Since March 2009, a randomized, double-blind trial testing the safety and efficacy of the quadrivalent vaccine (Gardasil®, Merck) in Chinese women (V501-041-00) was conducted in Zhejiang Province, a coastal region in southeast China. To the best of our knowledge, no epidemiologic data on HPV genotypes in general female population were reported from Zhejiang Province, which highlights the need for timely population-based study in this region. Due to the feasible anatomic site for sampling and the well-established sampling method for cervix, here, we investigated the cervical HPV infection in asymptomatic general female population to be conscious of the overall, type-specific and age-specific HPV prevalence, as well as determinants of HPV infection, in Zhejiang Province before large scale vaccination programs occur.
Methods
Study population and inclusion criteria
A total of 7500 women were randomly selected as candidates between November 2007 and August 2008 from the population list of five randomly chosen counties. These five counties are located in east, south, west, north and middle part of Zhejiang Province, respectively. In each county, one town and one village were randomly selected, and 1500 women (750 town and 750 village residents, respectively) were randomly recruited to ensure geographical and social diversity. A woman was eligible to be study objective if she: (a) was mentally and physically competent; (b) was aged between 20 and 79 years; (c) was a permanent resident of local area; (d) had no history of abnormal cytology or cervico-vaginal dysplasia; (e) had no abnormal vaginal bleeding and contact bleeding; (f) had no visual cervical lesions at simple visual inspection during gynecological examination; (g) had no history and associated symptoms of other HPV-related diseases; (h) was not a virgin; (i) was not presently pregnant; (j) had not undergone a total hysterectomy; (k) had no use of vaginal medication and no sexual intercourse in the previous three days. Eligible women were invited for a face-to-face interview and a gynecological examination in local hospitals.

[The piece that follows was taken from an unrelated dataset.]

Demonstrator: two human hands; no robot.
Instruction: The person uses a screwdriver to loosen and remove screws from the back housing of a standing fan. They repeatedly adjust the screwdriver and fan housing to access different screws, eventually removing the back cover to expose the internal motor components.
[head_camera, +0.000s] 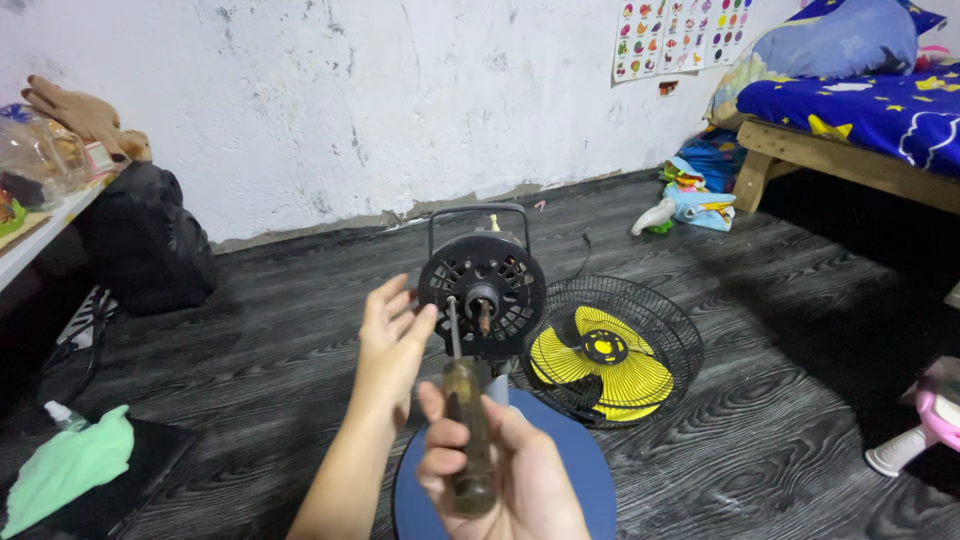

Of these 7500 enumerated women, 247 stayed away from home at interview time, 376 did not meet the inclusion criteria, 317 could not undergo gynecological examination because of menstruation, and 1502 refused to participate mainly because they did not have enough time or did not think they needed gynecological examination in the absence of symptoms. Totally 5058 women were enrolled into the study.
All participants agreed to participate in the present study and signed informed consent forms. The study project was approved by The Human Research Ethical Committee of Women's Hospital, School of Medicine, Zhejiang University.
Questionnaire interview
An interviewer-administrated structured questionnaire was designed to collect information on socio-demographic characteristics, lifestyle, menstrual status, reproductive history, contraception and sexual behavior. Trained research nurses questioned participants face-to-face in the local dialect of Chinese.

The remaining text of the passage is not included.